Comparing with Fig. 5 of Donald-McCann et al. (2021), we see that the error is similar to the one they obtained, with the advantage that we don't have the restriction of an emulation range. However, if required, we may as well include an emulator for $D(z)$ and $f(z)$.

Automatic Differentiation

Great care has been devoted to ensure that Effort is compatible with AD systems.

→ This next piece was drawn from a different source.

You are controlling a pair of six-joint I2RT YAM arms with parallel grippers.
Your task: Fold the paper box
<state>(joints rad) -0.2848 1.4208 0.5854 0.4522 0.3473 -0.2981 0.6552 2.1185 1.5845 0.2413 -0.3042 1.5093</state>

Here, in particular, we are going to show the performance of backward-AD as implemented in Zygote.

@benchmark Zygote.gradient(k_test->sum(Effort.apply_AP(k_test, Mono_Effort, Quad_Effort, Hexa_Effort,  q_par, q_perp)), k_test)

BenchmarkTools.Trial: 10000 samples with 1 evaluation per sample.
 Range (min … max):  134.079 μs …   3.064 ms  ┊ GC (min … max):  0.00% … 88.87%
 Time  (median):     148.329 μs               ┊ GC (median):     0.00%
 Time  (mean ± σ):   174.383 μs ± 243.517 μs  ┊ GC (mean ± σ):  12.59% ±  8.45%

      ▃█▇▆▅▃                                                     
  ▂▂▃▄███████▇▅▅▅▄▄▃▃▃▃▂▃▂▂▂▂▂▂▂▂▂▂▂▂▂▂▂▂▂▂▂▂▂▂▂▂▂▂▂▂▂▂▁▂▁▁▁▂▁▂ ▃
  134 μs           Histogram: frequency by time          243 μs <

 Memory estimate: 884.75 KiB, allocs estimate: 797.